Keep in mind that “success” doesn’t necessarily mean your cats will be best buddies. Some cats become bonded to one another while others spend the rest of their lives avoiding and hissing at each other. Realize that either of these scenarios might happen. Your goal in facilitating introductions is to set the stage for the cats to peacefully share their living quarters but understand you simply cannot “make” them like each other.
This process takes time: count on 2-4 weeks if integrating a kitten and an adult, and 4-6 weeks (or longer) if integrating two adults. While following this protocol will maximize your chances of success, know that some cats simply never learn to coexist peacefully. If you have followed the introduction process and do not see any improvement after a month’s time — especially if one cat is terrorizing or injuring the other — long-term success may be unrealistic. Rehoming one of the cats or keeping them permanently separate may be necessary for everyone’s safety. Cats have two techniques: avoidance and confrontation (fighting). They will generally avoid confrontation, but a small house or unit doesn’t give them the space to avoid each other all the time. When they do confront, step in before it gets to fighting and move one of the cats away from the other. They usually do not return to confront. You will need patience for a few days, but it will get better. You must make even more fuss than usual of the resident cat - after all, you tell it, “I bought this cat as a friend for you, even though I love it too!

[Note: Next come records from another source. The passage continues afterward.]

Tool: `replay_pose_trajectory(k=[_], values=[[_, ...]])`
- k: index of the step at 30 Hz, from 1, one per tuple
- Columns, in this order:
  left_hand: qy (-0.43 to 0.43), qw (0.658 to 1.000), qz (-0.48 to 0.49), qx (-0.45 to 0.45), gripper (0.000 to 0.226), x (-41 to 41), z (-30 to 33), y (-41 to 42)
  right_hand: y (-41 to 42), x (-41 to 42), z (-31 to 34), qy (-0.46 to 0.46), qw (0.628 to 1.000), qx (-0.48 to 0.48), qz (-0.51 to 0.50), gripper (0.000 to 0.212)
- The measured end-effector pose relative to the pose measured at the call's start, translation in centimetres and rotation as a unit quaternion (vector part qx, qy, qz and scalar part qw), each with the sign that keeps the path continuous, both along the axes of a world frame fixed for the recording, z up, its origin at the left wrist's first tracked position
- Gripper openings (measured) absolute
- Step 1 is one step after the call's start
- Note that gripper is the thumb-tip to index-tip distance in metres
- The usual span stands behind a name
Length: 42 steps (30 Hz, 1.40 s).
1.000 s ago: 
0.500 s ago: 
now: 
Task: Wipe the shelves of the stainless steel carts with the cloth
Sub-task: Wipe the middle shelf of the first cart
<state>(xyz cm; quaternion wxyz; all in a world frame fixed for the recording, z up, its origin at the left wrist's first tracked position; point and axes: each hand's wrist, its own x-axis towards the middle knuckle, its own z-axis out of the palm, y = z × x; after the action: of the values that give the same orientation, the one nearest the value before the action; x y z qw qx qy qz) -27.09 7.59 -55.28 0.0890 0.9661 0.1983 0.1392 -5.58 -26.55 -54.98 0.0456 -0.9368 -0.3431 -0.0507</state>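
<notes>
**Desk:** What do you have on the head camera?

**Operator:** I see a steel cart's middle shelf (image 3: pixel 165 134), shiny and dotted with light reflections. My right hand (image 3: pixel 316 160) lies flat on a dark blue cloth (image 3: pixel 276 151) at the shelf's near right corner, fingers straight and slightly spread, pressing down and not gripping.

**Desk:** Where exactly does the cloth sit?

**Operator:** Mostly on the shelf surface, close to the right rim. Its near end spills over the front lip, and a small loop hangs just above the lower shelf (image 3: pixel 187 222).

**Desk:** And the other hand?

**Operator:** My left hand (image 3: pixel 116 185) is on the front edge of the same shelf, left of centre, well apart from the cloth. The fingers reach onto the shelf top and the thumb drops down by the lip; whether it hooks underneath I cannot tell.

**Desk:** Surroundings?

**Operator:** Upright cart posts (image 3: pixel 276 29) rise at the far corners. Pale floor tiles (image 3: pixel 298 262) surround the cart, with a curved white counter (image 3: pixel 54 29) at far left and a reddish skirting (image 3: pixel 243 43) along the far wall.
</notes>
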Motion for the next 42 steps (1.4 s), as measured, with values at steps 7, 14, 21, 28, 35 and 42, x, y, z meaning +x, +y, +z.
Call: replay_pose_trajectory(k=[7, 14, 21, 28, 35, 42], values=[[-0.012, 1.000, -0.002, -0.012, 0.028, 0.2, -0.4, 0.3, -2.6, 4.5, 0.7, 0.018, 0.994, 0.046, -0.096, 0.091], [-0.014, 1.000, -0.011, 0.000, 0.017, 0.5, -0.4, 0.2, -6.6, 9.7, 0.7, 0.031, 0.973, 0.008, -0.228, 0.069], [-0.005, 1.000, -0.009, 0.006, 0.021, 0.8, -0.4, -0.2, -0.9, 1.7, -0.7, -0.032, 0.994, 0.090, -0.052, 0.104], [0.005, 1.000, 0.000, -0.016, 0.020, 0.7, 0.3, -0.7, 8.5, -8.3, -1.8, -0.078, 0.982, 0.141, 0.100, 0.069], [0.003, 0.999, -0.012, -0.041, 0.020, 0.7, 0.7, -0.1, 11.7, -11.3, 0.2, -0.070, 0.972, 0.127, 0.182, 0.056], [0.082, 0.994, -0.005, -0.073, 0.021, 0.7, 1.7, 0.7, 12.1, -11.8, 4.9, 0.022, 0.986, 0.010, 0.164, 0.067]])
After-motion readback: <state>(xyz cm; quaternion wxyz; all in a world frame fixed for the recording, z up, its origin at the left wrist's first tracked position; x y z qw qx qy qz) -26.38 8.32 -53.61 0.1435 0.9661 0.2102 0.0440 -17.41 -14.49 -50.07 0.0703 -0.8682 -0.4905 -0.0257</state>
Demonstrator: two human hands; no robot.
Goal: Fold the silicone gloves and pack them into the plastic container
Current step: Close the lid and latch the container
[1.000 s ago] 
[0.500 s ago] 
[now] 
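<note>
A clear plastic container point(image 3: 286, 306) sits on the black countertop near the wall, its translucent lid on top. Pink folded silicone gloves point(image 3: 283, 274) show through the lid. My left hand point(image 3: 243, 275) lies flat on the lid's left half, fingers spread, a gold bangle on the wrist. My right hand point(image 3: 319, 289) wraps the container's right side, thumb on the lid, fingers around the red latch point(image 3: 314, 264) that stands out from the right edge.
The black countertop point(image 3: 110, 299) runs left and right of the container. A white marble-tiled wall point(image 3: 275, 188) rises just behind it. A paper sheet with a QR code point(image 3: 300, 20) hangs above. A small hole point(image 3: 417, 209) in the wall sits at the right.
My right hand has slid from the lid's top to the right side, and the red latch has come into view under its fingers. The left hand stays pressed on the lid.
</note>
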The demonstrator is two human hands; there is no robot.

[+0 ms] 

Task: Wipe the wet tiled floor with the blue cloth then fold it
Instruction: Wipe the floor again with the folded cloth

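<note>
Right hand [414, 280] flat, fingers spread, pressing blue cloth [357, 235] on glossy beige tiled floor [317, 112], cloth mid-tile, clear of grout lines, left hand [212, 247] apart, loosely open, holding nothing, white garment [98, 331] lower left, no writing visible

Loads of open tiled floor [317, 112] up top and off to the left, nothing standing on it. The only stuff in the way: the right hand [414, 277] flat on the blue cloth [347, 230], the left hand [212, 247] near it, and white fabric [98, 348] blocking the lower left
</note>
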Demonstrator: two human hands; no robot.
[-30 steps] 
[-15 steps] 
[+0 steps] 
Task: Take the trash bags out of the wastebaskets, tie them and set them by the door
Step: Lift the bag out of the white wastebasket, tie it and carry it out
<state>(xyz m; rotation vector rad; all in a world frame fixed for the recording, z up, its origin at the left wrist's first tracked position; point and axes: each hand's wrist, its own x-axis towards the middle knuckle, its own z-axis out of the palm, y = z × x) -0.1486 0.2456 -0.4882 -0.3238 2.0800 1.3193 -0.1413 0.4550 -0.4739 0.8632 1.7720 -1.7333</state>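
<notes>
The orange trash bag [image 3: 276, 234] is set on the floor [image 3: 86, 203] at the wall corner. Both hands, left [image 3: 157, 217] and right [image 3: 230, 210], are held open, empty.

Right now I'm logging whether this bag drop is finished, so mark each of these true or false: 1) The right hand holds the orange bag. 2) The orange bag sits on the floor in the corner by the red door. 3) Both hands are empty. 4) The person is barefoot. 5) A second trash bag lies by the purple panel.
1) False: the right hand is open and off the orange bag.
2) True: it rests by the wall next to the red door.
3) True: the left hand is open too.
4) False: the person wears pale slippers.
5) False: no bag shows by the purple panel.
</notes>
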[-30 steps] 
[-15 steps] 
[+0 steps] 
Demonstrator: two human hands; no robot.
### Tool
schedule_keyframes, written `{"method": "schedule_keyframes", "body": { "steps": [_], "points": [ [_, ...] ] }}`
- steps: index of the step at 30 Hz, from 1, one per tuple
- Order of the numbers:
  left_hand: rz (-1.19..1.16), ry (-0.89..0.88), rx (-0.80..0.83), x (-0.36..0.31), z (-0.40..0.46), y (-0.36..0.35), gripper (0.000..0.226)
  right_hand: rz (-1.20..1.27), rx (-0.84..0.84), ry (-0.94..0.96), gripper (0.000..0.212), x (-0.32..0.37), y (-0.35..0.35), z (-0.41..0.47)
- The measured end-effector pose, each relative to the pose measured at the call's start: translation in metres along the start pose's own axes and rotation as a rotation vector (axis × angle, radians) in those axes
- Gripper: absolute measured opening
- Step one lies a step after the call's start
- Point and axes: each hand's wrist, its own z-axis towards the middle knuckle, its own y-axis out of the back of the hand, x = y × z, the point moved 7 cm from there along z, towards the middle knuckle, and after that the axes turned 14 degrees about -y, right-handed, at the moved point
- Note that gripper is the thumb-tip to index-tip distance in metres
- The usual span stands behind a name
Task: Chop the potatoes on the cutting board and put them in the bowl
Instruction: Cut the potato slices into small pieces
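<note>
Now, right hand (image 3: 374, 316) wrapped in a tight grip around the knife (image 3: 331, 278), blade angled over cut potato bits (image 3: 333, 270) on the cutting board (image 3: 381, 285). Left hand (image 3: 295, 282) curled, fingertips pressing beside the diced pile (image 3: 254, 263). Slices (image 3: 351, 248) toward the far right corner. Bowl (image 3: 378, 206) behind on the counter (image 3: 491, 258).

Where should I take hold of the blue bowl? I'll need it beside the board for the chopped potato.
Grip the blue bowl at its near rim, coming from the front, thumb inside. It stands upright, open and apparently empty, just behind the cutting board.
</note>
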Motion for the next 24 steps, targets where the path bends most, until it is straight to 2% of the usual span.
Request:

FIP (feline infectious peritonitis
This disease is a mutation from the Corona Virus (not the corona virus that humans can get). Humans cannot contract FCoV from cats. You can read more at www.burmilla-cat.net/health . There is now a treatment for FIP although expensive. If your kitten ever gets a diagnosis of FIP please tell us. We will work with you to give the kitten the best chance of survival and offer support where we can.
Conditions of Sale
Your kitten/cat has been vet checked before sale and found to be in good health. You will be offered a free 30 day Insurance Cover which offers immediate cover. We are no longer responsible for the health of your kitten unless it is a genetic issue, a medical report will be required from your vet. We will not refund monies or be held liable for vet bills as your kitten should be pet health insured. We are also not responsible for any viruses your kitten may acquire as all cats/kittens are prone to viruses and can pick them up anywhere. We are not responsible for any vet bills if you choose to test your kitten for anything. If your cat has a medical issue, please feel free to contact us and we will offer support and help and if need be suggest a second opinion with our vet who knows the history and that of our breeding practices.
Last, but not least!!. I have put my all into breeding a healthy, happy well-adjusted cat, it has been watched carefully by me, I wouldn’t let a cat leave here without being confident it was well. I have given you a set of instructions which to the best of my knowledge and experience is going to give your cat its best chance at a long and healthy life, but at the end of the day, this is a living, breathing being, not a mechanical object, and there are no absolutes or guarantees. I love all my cats, each one leaves here with my hopes and aspirations that as a breeder, I have succeeded in producing a beautiful companion for your enjoyment, to love and to receive love. Enjoy!!